= REQUIRED WORK =
Return the lines below exactly, from the first line to the line that contains "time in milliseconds". Leave out pictures.

= DATASET CONTENT =

* * * * *

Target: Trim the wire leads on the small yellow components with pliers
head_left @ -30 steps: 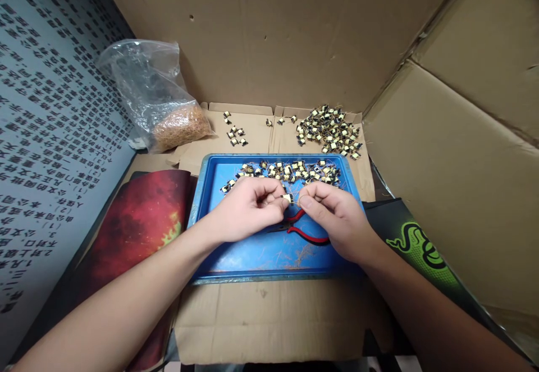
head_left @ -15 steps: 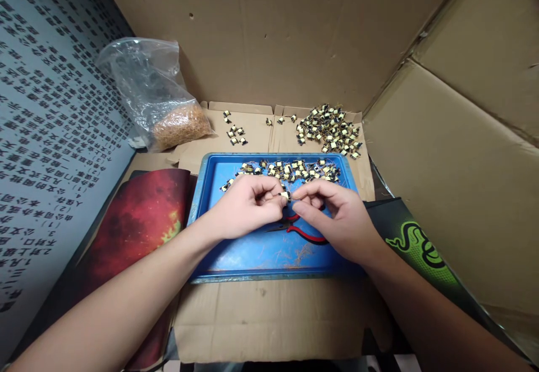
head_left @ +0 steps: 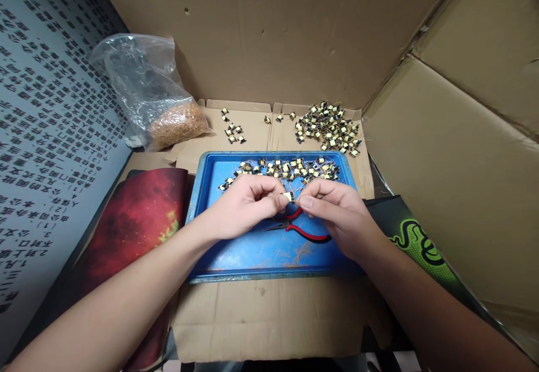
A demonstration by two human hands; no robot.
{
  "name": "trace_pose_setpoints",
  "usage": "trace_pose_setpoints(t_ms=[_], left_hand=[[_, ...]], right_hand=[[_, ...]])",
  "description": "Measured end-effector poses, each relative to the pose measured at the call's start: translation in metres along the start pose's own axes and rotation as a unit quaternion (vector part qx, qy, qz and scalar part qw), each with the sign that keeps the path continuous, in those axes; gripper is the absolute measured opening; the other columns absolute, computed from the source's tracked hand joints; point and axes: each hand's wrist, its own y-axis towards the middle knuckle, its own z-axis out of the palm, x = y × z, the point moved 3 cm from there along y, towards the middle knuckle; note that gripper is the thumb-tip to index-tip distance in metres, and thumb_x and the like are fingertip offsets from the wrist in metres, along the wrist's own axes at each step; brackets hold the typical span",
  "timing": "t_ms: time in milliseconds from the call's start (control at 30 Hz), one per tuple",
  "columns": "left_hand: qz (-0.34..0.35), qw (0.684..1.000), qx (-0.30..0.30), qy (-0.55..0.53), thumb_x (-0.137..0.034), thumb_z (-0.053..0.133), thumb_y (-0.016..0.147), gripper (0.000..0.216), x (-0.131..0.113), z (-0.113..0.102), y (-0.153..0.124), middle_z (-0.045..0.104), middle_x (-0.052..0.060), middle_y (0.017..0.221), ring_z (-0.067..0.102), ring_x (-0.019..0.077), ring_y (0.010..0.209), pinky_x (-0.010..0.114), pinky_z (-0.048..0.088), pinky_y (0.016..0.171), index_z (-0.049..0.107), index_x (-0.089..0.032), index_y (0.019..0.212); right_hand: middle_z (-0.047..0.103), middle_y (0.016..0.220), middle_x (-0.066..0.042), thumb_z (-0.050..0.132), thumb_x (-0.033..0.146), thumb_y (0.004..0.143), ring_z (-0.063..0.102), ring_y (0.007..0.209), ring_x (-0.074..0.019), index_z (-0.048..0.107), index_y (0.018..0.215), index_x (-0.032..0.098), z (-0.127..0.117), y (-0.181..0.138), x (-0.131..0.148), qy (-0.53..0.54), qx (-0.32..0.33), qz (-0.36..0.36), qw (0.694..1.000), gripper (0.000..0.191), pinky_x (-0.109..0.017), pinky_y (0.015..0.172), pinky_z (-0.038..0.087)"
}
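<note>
My left hand (head_left: 252,203) pinches a small transformer coil (head_left: 288,196), wrapped in yellow tape with a black pinned end, between thumb and forefinger. Close against its right end, my right hand (head_left: 332,206) has thumb and forefinger pressed together, seemingly on a thin wire lead of the coil; the fingertips largely hide it. Both hands are above a blue tray (head_left: 236,274). Under them lie pliers with red and black handles (head_left: 307,236), jaws pointing left. Several similar coils (head_left: 286,167) with loose wire leads lie along the tray's far side.
Behind the tray, a heap of coils (head_left: 328,128) sits at right on cardboard, with a smaller group (head_left: 234,132) at left. A clear plastic bag (head_left: 177,125) holds copper-coloured wire pieces. Wire scraps (head_left: 298,257) litter the tray. Cardboard walls (head_left: 269,35) enclose the back and right.
My right thumb and forefinger have closed together and shifted slightly right of the coil. The coil's pinned end now shows more clearly in my left hand.
</note>
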Motion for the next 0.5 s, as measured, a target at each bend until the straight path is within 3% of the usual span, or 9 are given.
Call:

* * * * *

= RESULT OF THE TASK =
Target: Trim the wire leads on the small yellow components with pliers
head_left @ -30 steps: 
head_left @ -15 steps: 
head_left @ +0 steps: 
A demonstration by two human hands; no robot.
{
  "name": "trace_pose_setpoints",
  "usage": "trace_pose_setpoints(t_ms=[_], left_hand=[[_, ...]], right_hand=[[_, ...]])",
  "description": "Measured end-effector poses, each relative to the pose measured at the call's start: translation in metres along the start pose's own axes and rotation as a unit quaternion (vector part qx, qy, qz and scalar part qw), each with the sign that keeps the path continuous, in those axes; gripper is the absolute measured opening; the other columns absolute, computed from the source's tracked hand joints; point and axes: each hand's wrist, its own y-axis towards the middle knuckle, its own z-axis out of the palm, x = y × z, the point moved 3 cm from there along y, towards the middle knuckle; note that gripper is the thumb-tip to index-tip distance in metres, and thumb_x and the like are fingertip offsets from the wrist in metres, along the wrist's own axes at each step; brackets hold the typical span",
  "timing": "t_ms: time in milliseconds from the call's start (control at 30 Hz), one per tuple",

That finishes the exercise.